Find every line below that contains the word "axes" and copy it out.

-------- INFORMATION PROVIDED

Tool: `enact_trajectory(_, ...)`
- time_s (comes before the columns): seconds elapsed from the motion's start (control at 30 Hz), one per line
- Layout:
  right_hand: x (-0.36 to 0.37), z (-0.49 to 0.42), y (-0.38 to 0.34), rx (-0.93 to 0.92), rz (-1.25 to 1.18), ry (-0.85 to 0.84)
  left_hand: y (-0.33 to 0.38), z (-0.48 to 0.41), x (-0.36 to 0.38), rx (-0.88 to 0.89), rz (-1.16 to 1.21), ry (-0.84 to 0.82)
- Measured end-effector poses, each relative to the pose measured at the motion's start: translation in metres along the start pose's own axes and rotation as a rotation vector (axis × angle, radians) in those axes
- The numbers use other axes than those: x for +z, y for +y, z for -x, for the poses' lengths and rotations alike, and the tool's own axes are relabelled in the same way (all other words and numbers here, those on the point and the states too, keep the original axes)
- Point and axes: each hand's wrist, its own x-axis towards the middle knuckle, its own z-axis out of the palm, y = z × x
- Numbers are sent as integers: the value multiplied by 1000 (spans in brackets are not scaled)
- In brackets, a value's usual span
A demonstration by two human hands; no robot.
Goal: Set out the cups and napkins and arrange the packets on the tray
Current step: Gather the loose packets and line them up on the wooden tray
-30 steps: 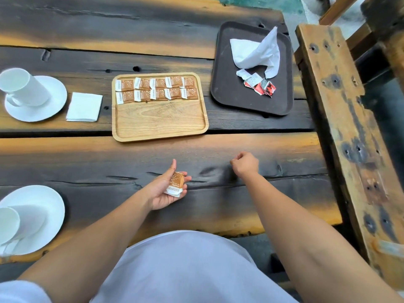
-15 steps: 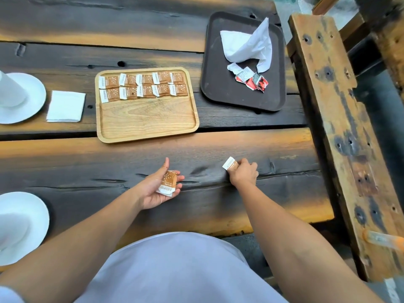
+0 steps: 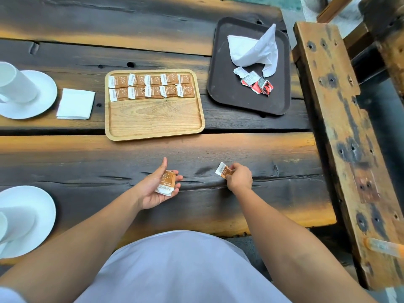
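Head view of a dark plank counter (image 3: 273,149). The left hand (image 3: 156,189) lies palm up near the front edge, thumb raised, its grip loosely cradling a brown packet (image 3: 167,182) on half-curled fingers. The right hand (image 3: 239,178), just beside it to the right, keeps a narrow grip, pinching a second brown packet (image 3: 223,170) between thumb and fingertips, white end pointing up and to the left, just above the counter. Farther back sits the wooden tray (image 3: 153,121); ten packets (image 3: 153,86) fill its far half in two rows of five, and its near half is bare wood. To the tray's left lies a folded napkin (image 3: 75,103), and beyond that a white cup (image 3: 16,84) on a saucer (image 3: 42,101). A second cup (image 3: 13,224) on a second saucer (image 3: 35,204) sits at the near left edge, partly cut off. To the right of the wooden tray, a dark tray (image 3: 240,103) carries a crumpled napkin (image 3: 253,51) and a small heap of red and white packets (image 3: 259,84)
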Motion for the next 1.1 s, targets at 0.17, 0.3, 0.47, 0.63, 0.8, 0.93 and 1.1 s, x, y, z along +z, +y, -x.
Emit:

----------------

ANSWER BELOW -
- Measured end-effector poses, each relative to the pose measured at the motion's start: translation in metres along the start pose's own axes and rotation as a rotation vector (axis × angle, radians) in those axes
- The numbers use other axes than those: x for +z, y for +y, z for -x, for the poses' lengths and rotations alike, and the tool's own axes are relabelled in the same way (all other words and numbers here, those on the point and the states too, keep the original axes)
- Point and axes: each hand's wrist, its own x-axis towards the middle knuckle, its own z-axis out of the palm, y = z × x

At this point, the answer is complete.